Esordio milanese per l'artista sperimentale britannico

ATTENZIONE: Evento scaduto

Prima antologica in un'istituzione italiana per l'artista britannico John Latham. Ad avere l'onore è la Triennale di Milano, che ospita la mostra a lui dedicata "in tandem" con quella che omaggia Gianfranco Baruchello.

Latham è una delle figure più affascinanti della scena artistica europea dal secondo dopoguerra. Il suo lavoro non è ascrivibile a una precisa corrente artistica, Latham ha sempre preferito costruirsi un percorso tutto suo.

Instancabile sperimentatore, nel corso degli anni ha esplorato pittura, scultura, assemblaggio, performance, film e installazione testando i limiti di ciascun medium.

Una delle opere di John Latham

Una delle opere di John Latham

LE SPERIMENTAZIONI ARTISTICHE DI JOHN LATHAM NELLA MOSTRA GREAT NOIT IN TRIENNALE

La mostra dal titolo Great Noit presenta oltre quaranta opere, realizzate tra il 1955 e il 1998. L'allestimento segue un criterio cronologico ma tiene conto dei temi fondamentali della ricerca di Latham.

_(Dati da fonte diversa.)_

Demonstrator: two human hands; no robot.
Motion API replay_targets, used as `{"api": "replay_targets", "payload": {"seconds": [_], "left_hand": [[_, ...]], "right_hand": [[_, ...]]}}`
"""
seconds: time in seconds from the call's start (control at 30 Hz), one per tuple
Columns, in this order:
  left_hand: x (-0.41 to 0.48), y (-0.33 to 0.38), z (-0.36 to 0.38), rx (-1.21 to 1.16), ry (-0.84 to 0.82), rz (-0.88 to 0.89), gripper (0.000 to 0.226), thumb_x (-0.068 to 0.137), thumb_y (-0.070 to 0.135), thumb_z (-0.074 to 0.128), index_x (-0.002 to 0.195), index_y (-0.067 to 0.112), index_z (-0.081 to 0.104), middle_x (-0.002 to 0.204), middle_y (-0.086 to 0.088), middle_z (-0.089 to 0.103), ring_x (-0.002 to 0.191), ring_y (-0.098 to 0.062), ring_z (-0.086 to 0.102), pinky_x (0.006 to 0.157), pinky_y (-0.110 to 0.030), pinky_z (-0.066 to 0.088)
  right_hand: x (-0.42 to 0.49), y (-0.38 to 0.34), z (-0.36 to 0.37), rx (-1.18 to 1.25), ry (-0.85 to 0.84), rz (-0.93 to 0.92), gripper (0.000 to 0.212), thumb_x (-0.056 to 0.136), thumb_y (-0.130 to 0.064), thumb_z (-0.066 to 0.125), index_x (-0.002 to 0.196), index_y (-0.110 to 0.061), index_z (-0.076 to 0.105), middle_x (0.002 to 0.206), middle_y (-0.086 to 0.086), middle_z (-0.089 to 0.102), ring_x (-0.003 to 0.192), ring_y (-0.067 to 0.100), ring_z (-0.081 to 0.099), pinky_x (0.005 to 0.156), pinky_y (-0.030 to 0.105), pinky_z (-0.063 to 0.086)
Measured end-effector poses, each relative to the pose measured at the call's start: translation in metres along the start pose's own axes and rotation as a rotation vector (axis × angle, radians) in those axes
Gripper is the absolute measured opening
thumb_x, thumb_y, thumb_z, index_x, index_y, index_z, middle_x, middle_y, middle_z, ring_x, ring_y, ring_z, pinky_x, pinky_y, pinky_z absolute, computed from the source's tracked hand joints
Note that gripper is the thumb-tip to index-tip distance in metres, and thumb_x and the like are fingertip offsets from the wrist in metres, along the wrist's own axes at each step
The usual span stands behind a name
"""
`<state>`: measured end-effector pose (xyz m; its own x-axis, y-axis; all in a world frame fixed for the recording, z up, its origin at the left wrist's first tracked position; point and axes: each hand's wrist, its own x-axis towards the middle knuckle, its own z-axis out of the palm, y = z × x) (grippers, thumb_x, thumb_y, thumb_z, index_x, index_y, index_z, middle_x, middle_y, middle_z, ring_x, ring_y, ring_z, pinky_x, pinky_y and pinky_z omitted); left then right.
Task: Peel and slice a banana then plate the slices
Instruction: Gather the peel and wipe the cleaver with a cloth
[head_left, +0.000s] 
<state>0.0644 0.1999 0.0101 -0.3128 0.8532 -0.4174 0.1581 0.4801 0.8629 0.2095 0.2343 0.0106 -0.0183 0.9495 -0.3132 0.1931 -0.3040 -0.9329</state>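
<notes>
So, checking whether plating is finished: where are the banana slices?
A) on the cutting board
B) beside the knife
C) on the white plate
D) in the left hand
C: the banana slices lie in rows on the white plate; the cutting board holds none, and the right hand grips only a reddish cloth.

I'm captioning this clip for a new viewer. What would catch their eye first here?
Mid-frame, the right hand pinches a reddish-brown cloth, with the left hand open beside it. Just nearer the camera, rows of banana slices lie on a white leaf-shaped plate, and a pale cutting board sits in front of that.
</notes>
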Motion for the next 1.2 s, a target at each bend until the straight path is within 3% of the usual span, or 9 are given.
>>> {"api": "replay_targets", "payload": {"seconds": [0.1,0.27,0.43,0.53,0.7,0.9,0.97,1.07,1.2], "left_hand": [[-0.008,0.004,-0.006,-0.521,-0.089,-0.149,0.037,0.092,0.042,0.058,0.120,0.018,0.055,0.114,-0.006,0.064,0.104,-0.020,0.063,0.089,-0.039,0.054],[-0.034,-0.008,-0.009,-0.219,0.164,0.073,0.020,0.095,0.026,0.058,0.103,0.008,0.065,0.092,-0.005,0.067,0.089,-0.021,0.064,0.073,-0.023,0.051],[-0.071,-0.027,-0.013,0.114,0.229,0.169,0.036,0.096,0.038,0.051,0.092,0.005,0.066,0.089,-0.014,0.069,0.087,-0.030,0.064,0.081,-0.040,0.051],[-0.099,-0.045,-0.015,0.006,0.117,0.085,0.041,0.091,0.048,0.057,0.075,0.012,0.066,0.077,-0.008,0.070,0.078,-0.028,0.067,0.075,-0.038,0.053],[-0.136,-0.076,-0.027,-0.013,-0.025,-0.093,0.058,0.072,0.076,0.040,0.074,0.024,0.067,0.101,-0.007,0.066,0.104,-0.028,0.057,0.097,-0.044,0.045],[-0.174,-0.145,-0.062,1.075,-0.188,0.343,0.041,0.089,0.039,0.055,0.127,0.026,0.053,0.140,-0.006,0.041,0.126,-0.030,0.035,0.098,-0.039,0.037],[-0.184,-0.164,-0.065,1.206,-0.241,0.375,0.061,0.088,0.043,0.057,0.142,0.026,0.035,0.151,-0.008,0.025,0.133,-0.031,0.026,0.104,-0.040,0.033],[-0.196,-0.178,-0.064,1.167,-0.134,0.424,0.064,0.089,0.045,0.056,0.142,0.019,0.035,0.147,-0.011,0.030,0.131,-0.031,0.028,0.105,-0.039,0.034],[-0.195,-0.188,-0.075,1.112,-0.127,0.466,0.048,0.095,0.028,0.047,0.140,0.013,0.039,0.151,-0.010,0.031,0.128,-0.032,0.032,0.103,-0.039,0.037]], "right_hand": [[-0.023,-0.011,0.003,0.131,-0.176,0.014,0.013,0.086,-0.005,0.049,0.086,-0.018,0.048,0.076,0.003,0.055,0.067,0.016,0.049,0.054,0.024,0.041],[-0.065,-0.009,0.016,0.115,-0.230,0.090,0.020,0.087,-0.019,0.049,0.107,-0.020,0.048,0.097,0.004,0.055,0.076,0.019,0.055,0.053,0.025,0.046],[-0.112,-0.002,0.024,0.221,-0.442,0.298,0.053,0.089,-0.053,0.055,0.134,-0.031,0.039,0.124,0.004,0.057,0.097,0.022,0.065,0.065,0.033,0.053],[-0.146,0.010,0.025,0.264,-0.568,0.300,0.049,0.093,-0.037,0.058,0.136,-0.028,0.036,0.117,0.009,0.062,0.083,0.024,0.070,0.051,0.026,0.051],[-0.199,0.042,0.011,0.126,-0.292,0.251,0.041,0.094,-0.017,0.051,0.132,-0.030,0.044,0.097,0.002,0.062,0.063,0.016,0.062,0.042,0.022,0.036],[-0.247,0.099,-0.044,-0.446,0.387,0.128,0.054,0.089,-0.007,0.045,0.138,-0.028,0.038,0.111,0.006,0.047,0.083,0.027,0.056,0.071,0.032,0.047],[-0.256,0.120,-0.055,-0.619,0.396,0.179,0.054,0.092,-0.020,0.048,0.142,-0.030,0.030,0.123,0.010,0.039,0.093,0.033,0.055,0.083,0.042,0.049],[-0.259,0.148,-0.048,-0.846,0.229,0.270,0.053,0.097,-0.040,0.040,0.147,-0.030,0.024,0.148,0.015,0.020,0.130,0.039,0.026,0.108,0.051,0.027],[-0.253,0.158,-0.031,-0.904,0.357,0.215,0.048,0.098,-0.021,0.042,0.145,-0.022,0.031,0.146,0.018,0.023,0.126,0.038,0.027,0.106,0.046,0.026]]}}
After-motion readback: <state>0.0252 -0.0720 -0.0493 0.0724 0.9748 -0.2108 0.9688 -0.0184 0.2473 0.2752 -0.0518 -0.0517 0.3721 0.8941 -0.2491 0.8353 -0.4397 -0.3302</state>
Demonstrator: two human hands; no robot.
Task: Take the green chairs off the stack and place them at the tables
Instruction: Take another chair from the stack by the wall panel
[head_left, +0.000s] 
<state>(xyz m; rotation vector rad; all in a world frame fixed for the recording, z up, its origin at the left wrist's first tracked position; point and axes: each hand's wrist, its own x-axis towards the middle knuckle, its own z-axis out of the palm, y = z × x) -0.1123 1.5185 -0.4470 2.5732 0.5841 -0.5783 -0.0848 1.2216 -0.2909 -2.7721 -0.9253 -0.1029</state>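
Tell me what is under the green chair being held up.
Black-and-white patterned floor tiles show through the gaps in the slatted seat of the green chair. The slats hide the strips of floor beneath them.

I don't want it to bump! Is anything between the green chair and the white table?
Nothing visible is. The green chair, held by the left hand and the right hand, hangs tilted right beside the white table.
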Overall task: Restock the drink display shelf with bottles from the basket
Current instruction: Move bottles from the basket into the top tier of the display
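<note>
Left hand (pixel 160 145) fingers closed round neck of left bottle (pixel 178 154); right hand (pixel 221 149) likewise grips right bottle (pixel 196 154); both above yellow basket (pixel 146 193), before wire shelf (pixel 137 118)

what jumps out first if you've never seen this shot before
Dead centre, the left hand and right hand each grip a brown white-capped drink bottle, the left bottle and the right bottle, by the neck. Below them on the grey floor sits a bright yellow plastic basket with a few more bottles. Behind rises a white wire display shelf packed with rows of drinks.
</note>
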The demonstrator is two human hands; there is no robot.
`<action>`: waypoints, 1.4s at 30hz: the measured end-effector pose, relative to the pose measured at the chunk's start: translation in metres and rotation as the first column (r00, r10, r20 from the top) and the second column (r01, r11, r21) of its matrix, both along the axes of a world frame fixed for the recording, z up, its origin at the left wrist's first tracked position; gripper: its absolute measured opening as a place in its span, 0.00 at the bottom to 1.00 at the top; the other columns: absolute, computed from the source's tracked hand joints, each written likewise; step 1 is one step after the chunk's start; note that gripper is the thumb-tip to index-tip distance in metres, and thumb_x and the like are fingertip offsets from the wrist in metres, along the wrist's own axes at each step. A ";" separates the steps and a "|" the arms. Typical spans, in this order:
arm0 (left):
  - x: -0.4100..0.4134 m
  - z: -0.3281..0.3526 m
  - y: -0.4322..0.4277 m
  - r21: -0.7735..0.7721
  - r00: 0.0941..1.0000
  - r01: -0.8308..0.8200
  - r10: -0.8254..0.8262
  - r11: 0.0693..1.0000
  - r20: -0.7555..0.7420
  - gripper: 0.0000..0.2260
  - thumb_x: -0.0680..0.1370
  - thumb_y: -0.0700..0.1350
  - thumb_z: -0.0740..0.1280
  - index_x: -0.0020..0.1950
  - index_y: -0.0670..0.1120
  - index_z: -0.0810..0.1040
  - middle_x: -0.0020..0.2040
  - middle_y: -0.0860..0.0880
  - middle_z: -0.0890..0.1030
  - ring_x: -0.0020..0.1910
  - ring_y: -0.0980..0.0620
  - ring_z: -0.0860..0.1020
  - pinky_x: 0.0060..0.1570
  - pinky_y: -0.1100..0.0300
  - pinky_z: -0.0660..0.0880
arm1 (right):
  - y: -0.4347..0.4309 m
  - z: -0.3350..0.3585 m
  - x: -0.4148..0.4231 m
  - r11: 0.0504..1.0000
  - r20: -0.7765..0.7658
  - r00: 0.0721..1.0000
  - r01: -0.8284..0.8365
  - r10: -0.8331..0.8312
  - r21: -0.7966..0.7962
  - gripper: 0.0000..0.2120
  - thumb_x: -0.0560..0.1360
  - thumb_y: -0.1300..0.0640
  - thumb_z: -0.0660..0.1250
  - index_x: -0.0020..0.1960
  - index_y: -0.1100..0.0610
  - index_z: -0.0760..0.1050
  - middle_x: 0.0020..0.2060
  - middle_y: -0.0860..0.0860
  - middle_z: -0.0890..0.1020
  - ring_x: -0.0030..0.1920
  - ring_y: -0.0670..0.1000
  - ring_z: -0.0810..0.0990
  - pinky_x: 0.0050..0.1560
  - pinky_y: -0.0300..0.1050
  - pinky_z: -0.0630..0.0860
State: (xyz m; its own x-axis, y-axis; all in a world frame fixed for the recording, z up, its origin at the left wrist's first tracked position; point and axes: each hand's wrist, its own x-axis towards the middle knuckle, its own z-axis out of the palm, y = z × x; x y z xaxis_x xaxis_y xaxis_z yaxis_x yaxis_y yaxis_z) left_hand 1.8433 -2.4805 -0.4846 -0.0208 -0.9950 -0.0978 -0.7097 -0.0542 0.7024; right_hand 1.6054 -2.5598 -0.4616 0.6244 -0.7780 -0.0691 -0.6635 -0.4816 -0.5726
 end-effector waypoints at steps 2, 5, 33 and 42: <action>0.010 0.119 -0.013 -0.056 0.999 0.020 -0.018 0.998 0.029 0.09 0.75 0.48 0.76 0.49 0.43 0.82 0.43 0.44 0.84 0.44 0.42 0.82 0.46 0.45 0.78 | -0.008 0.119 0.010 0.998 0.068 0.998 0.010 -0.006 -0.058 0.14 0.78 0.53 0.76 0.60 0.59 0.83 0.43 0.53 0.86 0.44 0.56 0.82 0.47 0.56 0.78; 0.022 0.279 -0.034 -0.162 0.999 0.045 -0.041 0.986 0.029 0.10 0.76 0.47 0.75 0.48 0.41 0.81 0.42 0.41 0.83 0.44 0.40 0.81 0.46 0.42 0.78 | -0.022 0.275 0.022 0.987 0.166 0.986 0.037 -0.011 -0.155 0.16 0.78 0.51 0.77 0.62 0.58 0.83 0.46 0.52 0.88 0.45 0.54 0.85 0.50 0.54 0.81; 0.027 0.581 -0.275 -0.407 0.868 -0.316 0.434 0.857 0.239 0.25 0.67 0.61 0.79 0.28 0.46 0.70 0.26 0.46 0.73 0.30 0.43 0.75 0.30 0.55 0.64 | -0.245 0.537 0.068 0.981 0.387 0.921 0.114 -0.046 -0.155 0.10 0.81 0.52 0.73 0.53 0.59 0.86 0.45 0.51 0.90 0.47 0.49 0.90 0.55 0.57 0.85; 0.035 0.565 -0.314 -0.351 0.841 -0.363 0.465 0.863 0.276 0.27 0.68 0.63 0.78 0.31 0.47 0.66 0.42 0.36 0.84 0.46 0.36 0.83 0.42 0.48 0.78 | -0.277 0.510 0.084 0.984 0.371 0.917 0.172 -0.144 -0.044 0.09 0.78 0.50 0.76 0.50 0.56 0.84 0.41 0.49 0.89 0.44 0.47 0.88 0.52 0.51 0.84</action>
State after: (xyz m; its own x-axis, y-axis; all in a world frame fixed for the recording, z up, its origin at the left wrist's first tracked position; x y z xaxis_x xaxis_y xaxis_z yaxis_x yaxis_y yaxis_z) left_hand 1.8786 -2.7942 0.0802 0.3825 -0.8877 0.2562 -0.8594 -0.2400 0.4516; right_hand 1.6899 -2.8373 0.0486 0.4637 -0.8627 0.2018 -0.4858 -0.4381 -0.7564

In merito alla sperimentazione delle tecniche artistiche, dal 1954 al 1958 Latham realizza dipinti astratti con l'uso della vernice a spruzzo, in seguito utilizzai libri bruciati, sezionati e dipinti come materiale pittorico e di assemblaggio.

Opere di questi periodi sono in mostra, come anche alcune scultura di grandi dimensioni, ai confini con l'intervento architettonico.

Negli anni sessanta e settanta John Latham si dedica alla realizzazione di film e video sperimentali, che costituiscono un aspetto meno noto ma altrettanto importante della sua ricerca. Presenti in Triennale cinque sue opere filmiche.

Spettacolare, infine, l'installazione di sculture che pendono dal soffitto, già presentata alla Lisson Gallery di Londra nel 1992, anch'essa presente nella sale del palazzo milanese.

Il lavoro di Latham è una riflessione poetica e provocatoria sulla natura della conoscenza umana, sugli strumenti e sui sistemi con cui l'uomo tenta di comprendere l'universo e il proprio destino (dalla scienza alla filosofia) e sull'arte come forma di intuizione capace di superare i confini tra le discipline.